- About this task
Return only the lines running from the top of the entries to the line with "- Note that", inclusive, exactly as written.

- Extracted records
= = = = =
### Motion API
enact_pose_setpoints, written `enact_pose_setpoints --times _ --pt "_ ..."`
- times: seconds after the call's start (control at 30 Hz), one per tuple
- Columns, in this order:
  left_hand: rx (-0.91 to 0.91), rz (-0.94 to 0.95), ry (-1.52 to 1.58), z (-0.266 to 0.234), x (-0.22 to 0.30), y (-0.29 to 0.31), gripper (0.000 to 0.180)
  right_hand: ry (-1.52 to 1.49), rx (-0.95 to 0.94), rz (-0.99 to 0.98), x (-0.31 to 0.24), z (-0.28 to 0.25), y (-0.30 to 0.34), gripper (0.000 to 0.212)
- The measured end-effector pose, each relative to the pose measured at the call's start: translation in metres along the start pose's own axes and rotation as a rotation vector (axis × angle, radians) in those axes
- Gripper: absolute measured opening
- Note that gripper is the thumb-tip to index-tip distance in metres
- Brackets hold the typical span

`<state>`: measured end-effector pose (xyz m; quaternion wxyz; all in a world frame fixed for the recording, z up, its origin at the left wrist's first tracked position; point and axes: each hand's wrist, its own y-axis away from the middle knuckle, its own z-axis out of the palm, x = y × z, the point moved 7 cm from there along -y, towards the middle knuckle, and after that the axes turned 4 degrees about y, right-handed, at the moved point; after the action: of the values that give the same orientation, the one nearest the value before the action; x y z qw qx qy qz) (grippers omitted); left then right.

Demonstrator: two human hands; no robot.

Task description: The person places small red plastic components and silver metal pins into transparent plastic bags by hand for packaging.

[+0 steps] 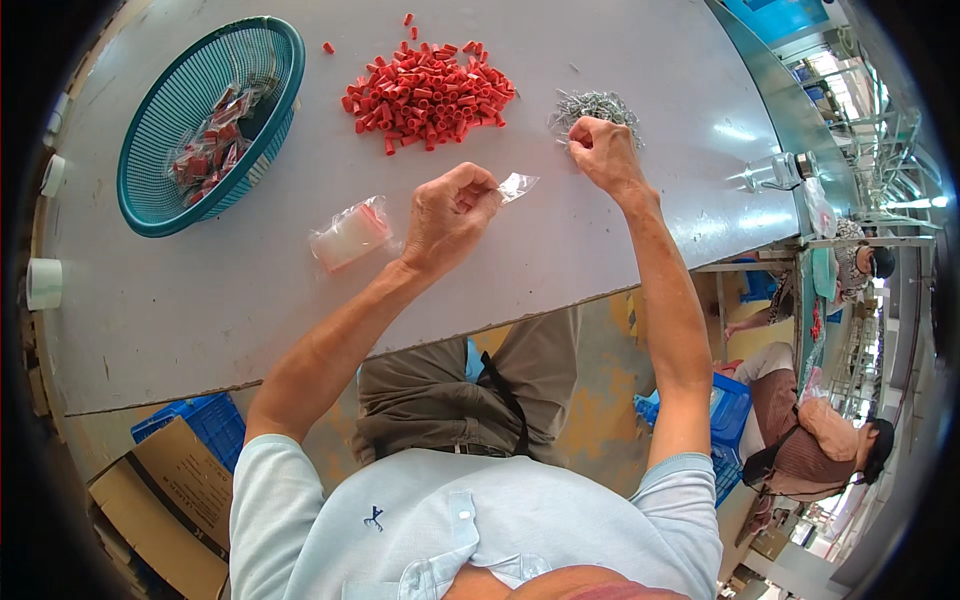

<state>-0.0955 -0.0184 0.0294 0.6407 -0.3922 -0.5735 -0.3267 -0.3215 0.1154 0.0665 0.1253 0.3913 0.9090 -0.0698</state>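
Observation:
My left hand [447, 215] pinches a small clear plastic bag [519, 187] over the middle of the table; the bag points to the right. At the near edge of a pile of small silvery metal pieces [603, 104], my right hand [608, 155] has its thumb and fingertips pressed together. Whatever lies between those fingertips is hidden. Beyond my left hand spreads a heap of short red tubular caps [435, 95]. A clear packet of small bags with red edges [350, 238] lies left of my left wrist.
A teal plastic basket [262, 165] holding filled bags stands at the far left. Rolls of tape [44, 283] sit along the left edge. A clear jar [775, 172] lies at the right. Blue crates [730, 410] and a cardboard box [165, 500] are below. Another person [800, 440] sits at right.

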Motion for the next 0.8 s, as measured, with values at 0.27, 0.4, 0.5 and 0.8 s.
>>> enact_pose_setpoints --times 0.27,0.4,0.5,0.8 --pt "0.037 0.062 -0.047 -0.002 0.001 -0.001 0.008 -0.795 -0.041 0.159 0.037 0.015 0.020 0.009" --pt "0.063 0.072 -0.058 -0.005 0.004 -0.001 0.008 -1.148 -0.068 0.230 0.032 0.027 0.038 0.013" --pt "0.093 0.064 -0.112 -0.012 0.007 -0.001 0.007 -1.324 -0.079 0.264 0.014 0.038 0.055 0.012" --pt "0.133 0.021 -0.142 -0.016 0.010 -0.004 0.008 -1.470 -0.021 0.152 -0.068 0.055 0.102 0.011"
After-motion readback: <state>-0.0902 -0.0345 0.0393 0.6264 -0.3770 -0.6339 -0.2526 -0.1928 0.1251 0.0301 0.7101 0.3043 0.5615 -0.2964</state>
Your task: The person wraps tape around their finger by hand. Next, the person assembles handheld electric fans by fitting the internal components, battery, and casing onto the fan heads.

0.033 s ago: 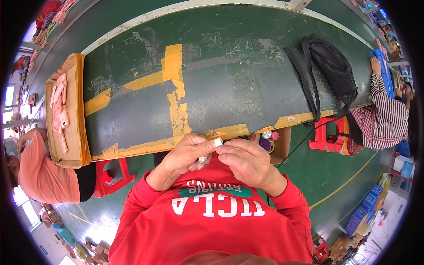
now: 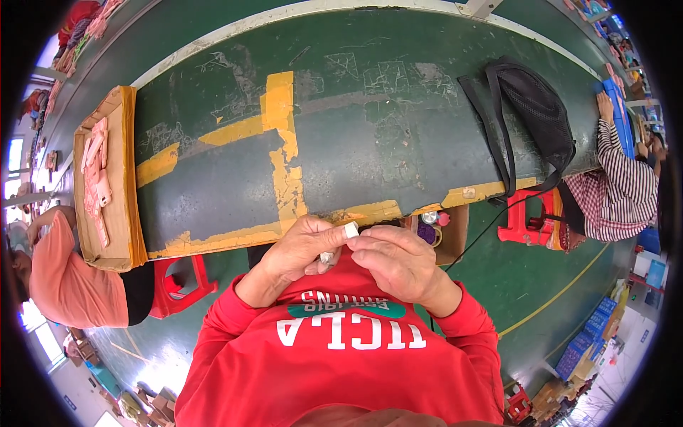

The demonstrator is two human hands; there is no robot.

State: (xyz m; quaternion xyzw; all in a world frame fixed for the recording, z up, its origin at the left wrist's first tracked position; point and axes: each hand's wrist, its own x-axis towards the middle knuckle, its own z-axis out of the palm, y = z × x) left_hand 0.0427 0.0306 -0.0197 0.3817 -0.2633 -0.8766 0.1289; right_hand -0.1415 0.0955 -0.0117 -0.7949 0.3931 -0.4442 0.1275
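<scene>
While both hands meet near the centre of the frame, just off the front edge of the worktop (image 2: 356, 164), a small white piece (image 2: 351, 229) sits at the tip of the thumb of the left hand (image 2: 300, 249). The other fingers of that hand curl under the thumb, and a second white piece (image 2: 326, 257) shows at one of them; I cannot tell whether they pinch anything. The right hand (image 2: 398, 265) has its fingers close together, their tips just beside the first white piece; its thumb is hidden, so I cannot tell whether it grips.

Worn yellow tape (image 2: 279, 107) crosses the worktop. At the left of the frame stands a cardboard tray (image 2: 130, 178) holding pink pieces (image 2: 98, 181); at the upper right lies a black mesh item with straps (image 2: 530, 107). Below the front edge, right of centre, is a cardboard box (image 2: 456, 238) with small objects in it. A co-worker in salmon (image 2: 75, 277) sits at the lower left, another in stripes (image 2: 629, 192) at the right.
</scene>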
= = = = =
- Result for this task
### Motion API
enact_pose_setpoints, written `enact_pose_setpoints --times _ --pt "_ ..."`
- times: seconds after the call's start (control at 30 Hz), one per tuple
- Columns, in this order:
  left_hand: rx (-0.91 to 0.91), rz (-0.94 to 0.95), ry (-1.52 to 1.58), z (-0.266 to 0.234), x (-0.22 to 0.30), y (-0.29 to 0.31), gripper (0.000 to 0.180)
  right_hand: ry (-1.52 to 1.49), rx (-0.95 to 0.94), rz (-0.99 to 0.98), x (-0.31 to 0.24), z (-0.28 to 0.25), y (-0.30 to 0.34), gripper (0.000 to 0.212)
- The measured end-effector pose, each relative to the pose measured at the call's start: translation in metres along the start pose's own axes and rotation as a rotation vector (axis × angle, radians) in those axes
- Gripper: absolute measured opening
- Note that gripper is the thumb-tip to index-tip distance in metres

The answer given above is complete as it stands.